Having a well-toned body pays off whether it's chasing the tots, doing household chores or having wild sex.

Before starting a strength-training programme, seek expert help to create an individualized version that meets your goals. This is far better than trying to follow a general one-size fits-all programme with goals beyond your reach.

iii) Flexibility is developed through stretching. Yoga, Tai Chi and some forms of ballroom dance are exercises that promote flexibility, co-ordination and balance.

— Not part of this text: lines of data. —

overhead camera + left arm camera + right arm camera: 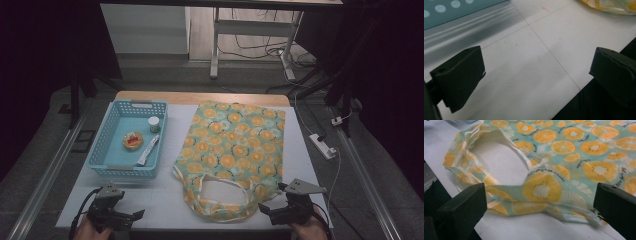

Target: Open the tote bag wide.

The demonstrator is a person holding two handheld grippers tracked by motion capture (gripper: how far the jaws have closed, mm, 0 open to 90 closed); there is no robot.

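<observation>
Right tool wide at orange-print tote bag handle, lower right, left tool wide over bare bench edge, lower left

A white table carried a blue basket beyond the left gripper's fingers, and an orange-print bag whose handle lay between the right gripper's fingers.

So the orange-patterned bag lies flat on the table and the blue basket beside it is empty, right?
Not quite: the orange-patterned bag does lie flat, but the blue basket is not empty. The high view shows a small jar, a round snack pack and a white tube inside it.
</observation>
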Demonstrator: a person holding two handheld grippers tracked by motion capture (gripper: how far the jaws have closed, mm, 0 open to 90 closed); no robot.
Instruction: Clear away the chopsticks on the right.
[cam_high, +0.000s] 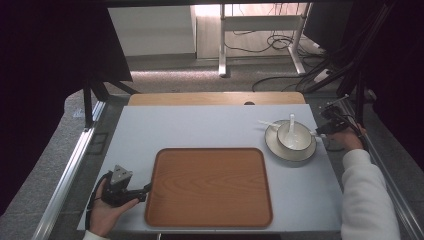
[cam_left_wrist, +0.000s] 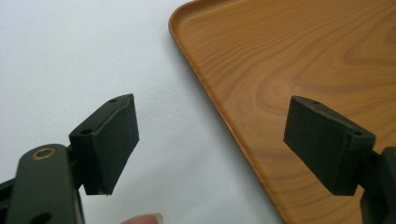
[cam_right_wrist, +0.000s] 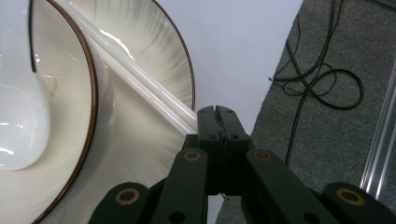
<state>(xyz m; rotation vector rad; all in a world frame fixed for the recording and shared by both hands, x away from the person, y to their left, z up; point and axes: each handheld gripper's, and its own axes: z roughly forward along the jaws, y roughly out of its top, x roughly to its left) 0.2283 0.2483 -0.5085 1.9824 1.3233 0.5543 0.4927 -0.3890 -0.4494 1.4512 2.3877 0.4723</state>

You should always warm up before stretching. This increases blood flow to the muscles, tendons and ligaments you're going to stretch, raising their temperature.

And stretching helps maintain flexibility, the capacity to use muscles and joints through their full range of movement. A lack of flexibility can stress your back, hips and neck, resulting in low back pain, neck and shoulder pain and even deformity.

Stretching before and after you exercise helps to prevent injury by preparing your muscles for the activity. Ideally, you should stretch every part of the body: neck, back, legs, hips, arms and shoulders. If you can't find time to stretch them all, concentrate on those body sections that will get strained the most. For instance, before an aerobic workout, stretch areas of the lower-body — lower back, hips and legs. Before weight-training, stretch areas of the upper body — arms, back and shoulders.

It is important to breathe correctly during stretching. Your breathing should be slow and deliberate. Take a deep breath before stretching, then exhale slowly while bending into the stretch. Never hold your breath while stretching.

Apart from incorporating stretching in your exercise routine, it is also a good idea to stretch at different times of the day.

IMPORTANT:

You should consult your physician before beginning a stretching programme. This is especially important if you have joint or muscle problems, if you have been inactive for a long period of time or if you have recently undergone surgery.